The government buried him in Fort Yates, on the North Dakota side of this sprawling reservation that straddles the Dakotas. There, in what was then a predominantly white military community, his grave site became little more than a weedy lot.
Then, in 1953, some Chamber of Commerce types from the small South Dakota city of Mobridge executed a startling plan. With the blessing of a few of Sitting Bull’s descendants, they crossed into North Dakota after midnight and exhumed what they believed were Sitting Bull’s remains. One photograph from that strange night depicts a Mobridge mortician supervising the exhumation; he holds a cigarette in one hand and a human femur in the other.
The men raced back 55 miles to bury the remains on this bluff, across the river from Mobridge. They scoffed at North Dakota’s contention that they had taken the wrong bones, and justified their actions by saying that Sitting Bull had been born near here and that the sculptor Korczak Ziolkowski would soon create a more fitting monument to him. And would having Sitting Bull’s remains help tourism in Mobridge? Well, of course.
Up in Fort Yates, the state eventually unveiled a plaque that left vague the whereabouts of Sitting Bull’s remains (“He was buried here but his grave has been vandalized many times”), while on this bluff across from Mobridge, the area around the monument became a place to dump used tires, to have a beer party, to shoot off a gun — sometimes into the granite.
“People would say, ‘Party at Sitting Bull!’ ” Mr. Albers recalls. “It was a joke.”
The site’s poor condition vexed Mr. Albers, 45, an environmental consultant, and Mr. Defender, 35, who runs the reservation’s solid-waste-removal operation. That irritation turned to embarrassment when a visiting foreign-exchange student asked Mr. Albers to see the monument dedicated to the famous Sitting Bull.
So, two years ago, the men bought the monument and its 40-acre parcel from a private owner for $55,000. They mowed the grass, trucked away 50 cubic yards of debris and established a nonprofit corporation with plans to recoup their expenses and establish a cultural and educational center.

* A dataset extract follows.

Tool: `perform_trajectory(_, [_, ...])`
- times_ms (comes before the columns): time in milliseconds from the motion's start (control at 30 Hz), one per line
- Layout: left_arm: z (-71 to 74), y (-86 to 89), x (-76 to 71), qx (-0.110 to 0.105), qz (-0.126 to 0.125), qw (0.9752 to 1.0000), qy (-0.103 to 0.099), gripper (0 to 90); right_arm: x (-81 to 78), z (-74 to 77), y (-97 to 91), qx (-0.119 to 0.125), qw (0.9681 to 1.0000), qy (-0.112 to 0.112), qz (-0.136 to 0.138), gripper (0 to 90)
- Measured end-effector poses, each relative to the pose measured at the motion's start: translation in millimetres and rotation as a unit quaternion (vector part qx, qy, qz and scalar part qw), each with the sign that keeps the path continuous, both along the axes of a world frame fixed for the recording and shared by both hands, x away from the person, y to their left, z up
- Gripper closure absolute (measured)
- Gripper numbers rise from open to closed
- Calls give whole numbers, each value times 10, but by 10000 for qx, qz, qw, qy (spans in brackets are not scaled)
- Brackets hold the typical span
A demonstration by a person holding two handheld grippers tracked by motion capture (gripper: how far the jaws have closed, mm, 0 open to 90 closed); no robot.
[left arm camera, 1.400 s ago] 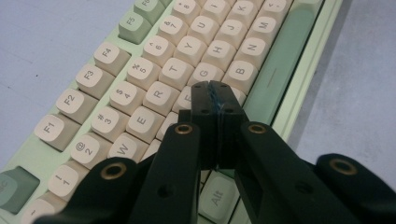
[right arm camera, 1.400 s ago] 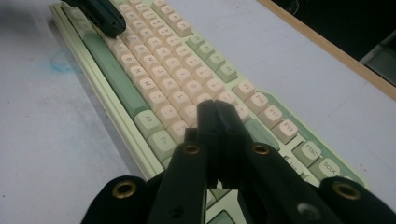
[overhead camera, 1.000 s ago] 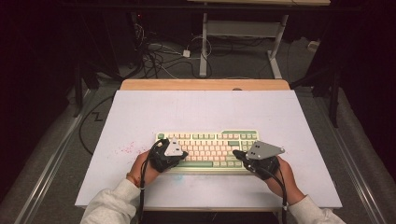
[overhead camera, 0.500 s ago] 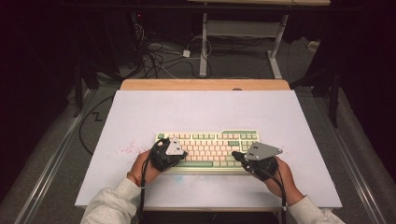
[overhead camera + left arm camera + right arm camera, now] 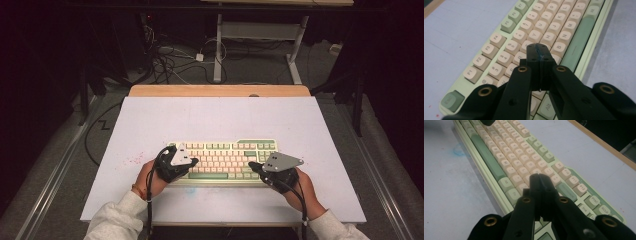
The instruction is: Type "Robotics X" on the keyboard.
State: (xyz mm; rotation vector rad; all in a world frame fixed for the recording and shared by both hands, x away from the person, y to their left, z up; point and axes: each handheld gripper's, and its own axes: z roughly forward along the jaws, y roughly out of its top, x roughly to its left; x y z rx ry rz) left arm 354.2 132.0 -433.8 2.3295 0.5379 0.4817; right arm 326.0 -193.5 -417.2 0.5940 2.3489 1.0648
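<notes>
Here the left gripper (image 5: 539, 51) is clenched, its two black jaws pressed flat together with nothing between them, and its tip sits over the cream keys in the left half of the keyboard (image 5: 564, 27), near the G and B keys. Whether the tip presses a key or hangs just above it cannot be told. In the high view the left gripper (image 5: 189, 163) lies over the keyboard's left end, held by the left hand (image 5: 150, 178), with its grey plate on top.

The right gripper (image 5: 539, 178) is clenched too, jaws closed on nothing, its tip above the cream keys near the green Enter key at the right of the main block. From above, the right gripper (image 5: 254, 165) rests at the keyboard's (image 5: 225, 157) right front corner, held in the right hand (image 5: 302, 192).

The keyboard, pale green with cream keys and a green space bar, lies flat on the counter (image 5: 215, 117), toward its near edge and roughly centred between the hands. Faint red specks mark the counter left of the keyboard. Beyond the counter's far wooden edge, cables (image 5: 172, 60) lie on the floor.
</notes>
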Motion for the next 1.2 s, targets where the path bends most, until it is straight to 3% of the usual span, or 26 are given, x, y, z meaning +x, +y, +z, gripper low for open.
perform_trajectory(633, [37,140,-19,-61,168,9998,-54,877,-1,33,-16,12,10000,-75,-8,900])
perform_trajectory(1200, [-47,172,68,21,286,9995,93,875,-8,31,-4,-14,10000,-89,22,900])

They also came up against the still-emotional question of where the great Indian leader truly rests. Not long ago, someone scrawled a message across the granite pedestal: “Sitting Bull is not buried here!”

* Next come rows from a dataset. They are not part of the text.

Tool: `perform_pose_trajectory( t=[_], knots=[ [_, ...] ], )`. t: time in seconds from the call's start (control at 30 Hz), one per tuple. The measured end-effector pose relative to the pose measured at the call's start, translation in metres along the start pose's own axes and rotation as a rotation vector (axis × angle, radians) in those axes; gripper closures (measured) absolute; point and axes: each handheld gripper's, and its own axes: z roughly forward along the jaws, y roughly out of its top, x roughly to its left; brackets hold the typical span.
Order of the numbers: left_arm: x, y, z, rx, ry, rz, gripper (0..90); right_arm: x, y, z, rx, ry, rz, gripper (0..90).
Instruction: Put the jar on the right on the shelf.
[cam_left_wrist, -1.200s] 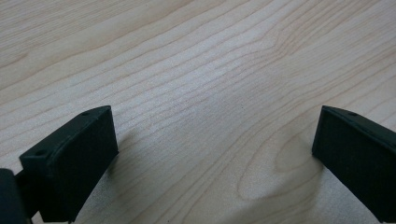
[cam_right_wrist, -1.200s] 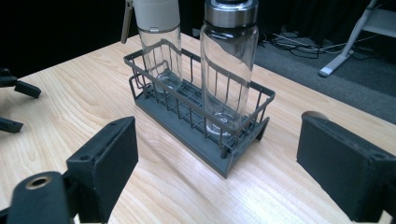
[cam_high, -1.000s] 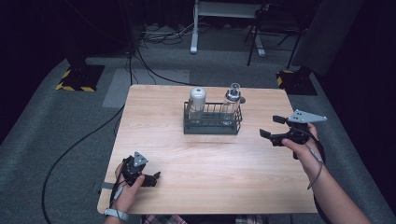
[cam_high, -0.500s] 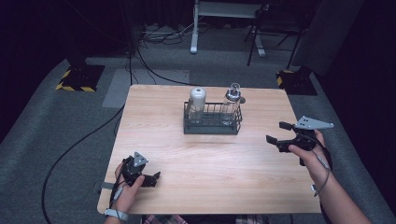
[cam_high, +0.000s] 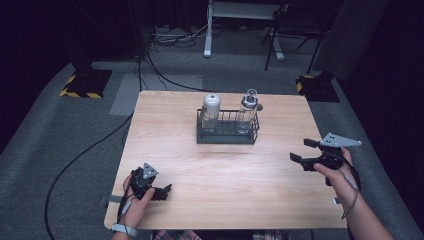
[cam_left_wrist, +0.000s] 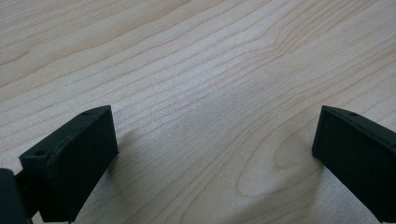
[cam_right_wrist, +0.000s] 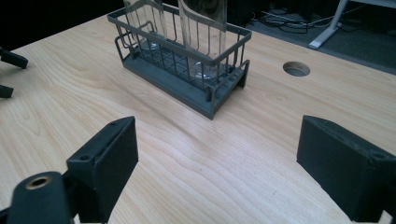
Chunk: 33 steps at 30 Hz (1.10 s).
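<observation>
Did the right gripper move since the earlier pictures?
Yes. The right gripper slid toward the person, away from the wire basket, along the table's right edge.

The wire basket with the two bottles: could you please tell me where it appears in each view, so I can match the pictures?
High view: the wire basket stands at centre, toward the table's far side, with two bottles upright in it.
Left gripper view: bare wooden tabletop between the two jaws.
Right gripper view: upper left of centre, beyond the jaws.
Shared landmark: the pale wood-grain table.
</observation>
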Motion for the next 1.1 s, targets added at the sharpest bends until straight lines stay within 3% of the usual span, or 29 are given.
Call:
perform_pose_trajectory(
  t=[0.63,1.1],
  knots=[
    [0.000,0.000,0.000,0.000,0.000,0.000,0.0,-0.003,-0.035,-0.009,0.029,-0.015,0.008,12.5],
    [0.000,0.000,0.000,0.000,0.000,0.000,0.0,-0.006,-0.062,-0.011,0.054,-0.028,0.047,12.5]
  ],
)
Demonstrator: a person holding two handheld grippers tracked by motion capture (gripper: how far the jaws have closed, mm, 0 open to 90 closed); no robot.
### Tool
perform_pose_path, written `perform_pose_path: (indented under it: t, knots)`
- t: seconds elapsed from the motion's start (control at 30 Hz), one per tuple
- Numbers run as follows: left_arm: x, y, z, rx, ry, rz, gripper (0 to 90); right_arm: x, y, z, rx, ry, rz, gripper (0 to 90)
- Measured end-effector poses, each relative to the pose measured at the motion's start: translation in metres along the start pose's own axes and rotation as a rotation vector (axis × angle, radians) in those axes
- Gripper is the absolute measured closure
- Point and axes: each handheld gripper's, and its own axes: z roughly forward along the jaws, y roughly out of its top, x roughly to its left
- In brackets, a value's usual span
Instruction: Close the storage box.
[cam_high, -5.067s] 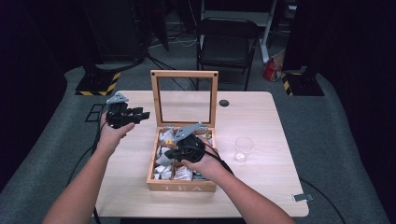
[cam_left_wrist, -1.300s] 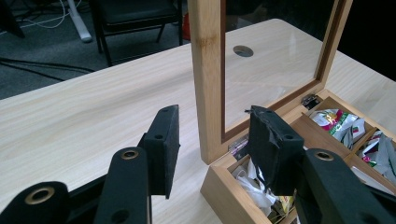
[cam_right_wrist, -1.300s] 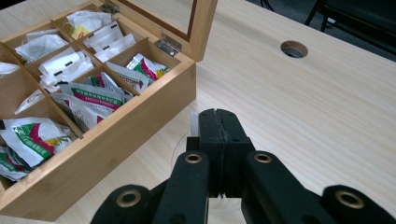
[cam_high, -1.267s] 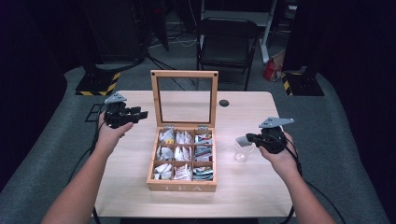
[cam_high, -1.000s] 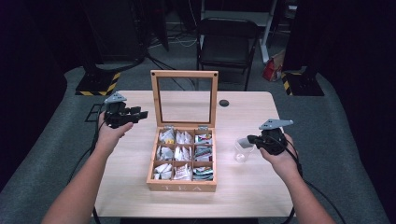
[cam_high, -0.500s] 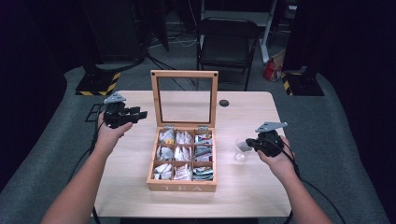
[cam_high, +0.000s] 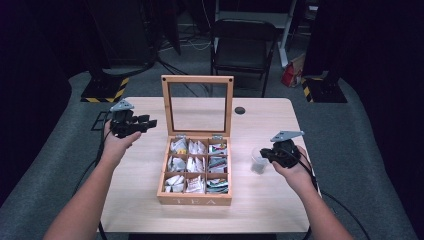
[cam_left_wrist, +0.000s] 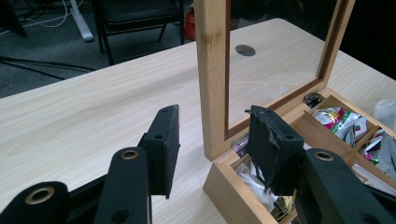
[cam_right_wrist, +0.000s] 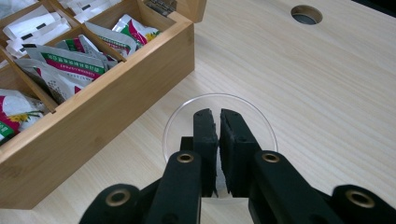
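Wooden tea box sits mid-frame in the high view, on the light wood table. Its glass-paned lid stands upright at the back. Nine compartments hold tea packets.

Left gripper hovers left of the box, level with the lid, jaws spread wide and holding nothing. In the left gripper view its pads frame the near lid post and the box corner.

Right gripper is right of centre, over a clear plastic cup standing just right of the box. In the right gripper view, lower centre, the jaws are nearly pressed together, a thin gap left, tips above the cup's rim. Can't tell if anything is pinched between them.

Cable hole is at the table's far edge; black chair stands behind.
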Motion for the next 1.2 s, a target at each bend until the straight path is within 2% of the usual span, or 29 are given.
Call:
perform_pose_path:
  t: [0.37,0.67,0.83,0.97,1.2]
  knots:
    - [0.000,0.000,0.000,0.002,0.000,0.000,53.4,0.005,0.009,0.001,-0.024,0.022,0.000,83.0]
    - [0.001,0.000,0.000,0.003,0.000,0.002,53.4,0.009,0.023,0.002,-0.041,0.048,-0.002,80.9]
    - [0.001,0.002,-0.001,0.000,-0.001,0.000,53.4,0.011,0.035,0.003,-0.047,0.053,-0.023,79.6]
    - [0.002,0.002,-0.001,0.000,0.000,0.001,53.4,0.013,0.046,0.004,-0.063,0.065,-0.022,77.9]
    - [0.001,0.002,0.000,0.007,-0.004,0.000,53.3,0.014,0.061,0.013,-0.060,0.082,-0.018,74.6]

A drive through the reservation, from Mobridge to Fort Yates, is a drive through an undulant moonscape of stillness, disturbed only by the dance of an occasional horse. Here, unemployment among the 11,000 people is nearly 80 percent, and the challenge of restoring a sense of self-identity cannot be addressed alone by revenue from the two modest casinos.

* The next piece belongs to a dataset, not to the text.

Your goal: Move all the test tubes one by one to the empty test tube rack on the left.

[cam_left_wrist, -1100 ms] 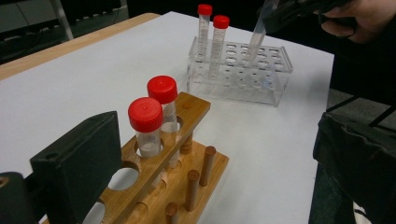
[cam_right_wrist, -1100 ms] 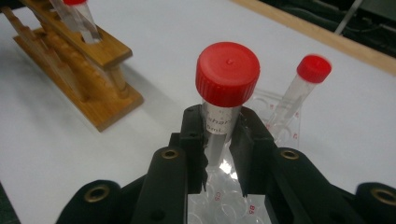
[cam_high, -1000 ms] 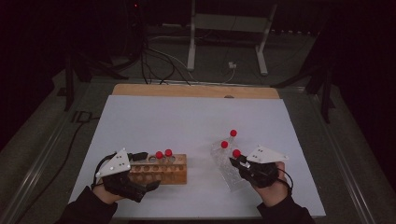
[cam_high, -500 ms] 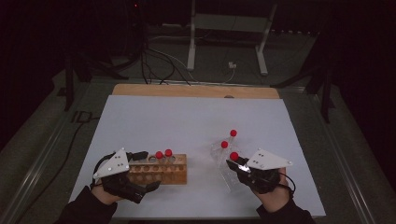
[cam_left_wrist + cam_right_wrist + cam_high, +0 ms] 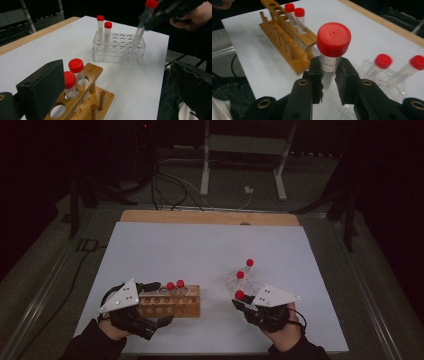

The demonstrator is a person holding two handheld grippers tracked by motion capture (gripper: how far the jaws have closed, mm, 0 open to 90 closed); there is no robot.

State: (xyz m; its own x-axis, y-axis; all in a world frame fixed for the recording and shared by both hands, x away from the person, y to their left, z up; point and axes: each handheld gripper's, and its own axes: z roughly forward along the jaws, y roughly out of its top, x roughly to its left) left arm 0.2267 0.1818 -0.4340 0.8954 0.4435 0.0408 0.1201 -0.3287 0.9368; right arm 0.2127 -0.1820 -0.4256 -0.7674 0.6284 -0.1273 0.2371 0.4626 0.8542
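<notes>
- Lifting one red-capped tube (image 5: 329, 67) just below its cap, the right tool (image 5: 329, 82) is clenched on it, jaws pressing either side of the label so the cap stays free; in the left gripper view the tube's lower end is still down among the holes of the clear rack (image 5: 119, 47).
- Two more capped tubes (image 5: 104, 35) stand upright at the far end of that clear rack — apparently waiting their turn.
- The wooden rack (image 5: 169, 302) sits near the front left of the white surface (image 5: 200, 250), already carrying two red-capped tubes (image 5: 175, 285) in neighbouring holes, with empty holes beside them.
- The left tool (image 5: 150, 312) straddles the wooden rack's left end, one jaw on each side, probably to steady it for the next tube; whether the jaws actually press the wood, I cannot tell.
- The held tube leans slightly — it looks like it is being drawn out for a move across to the wooden rack.
</notes>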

In an office in Fort Yates sits Ron His Horse Is Thunder, the chairman of the Standing Rock Sioux Tribe and a great-great-great grandson of Sitting Bull. A lawyer by training, tall and lean, he expresses support for the Mobridge effort to honor his ancestor in a manner befitting the man. But when asked whether he believes Sitting Bull is buried on that bluff, he slowly shakes his head no.
Then where is Sitting Bull?
LaDonna Brave Bull Allard, a tribal historian and storyteller who is overseeing improvements to the Fort Yates grave site, tries to explain. “A person like Sitting Bull was never meant to just die and disappear,” she says.
Yes, but where is he?
Smiling patiently, the woman opens her arms and spreads her hands.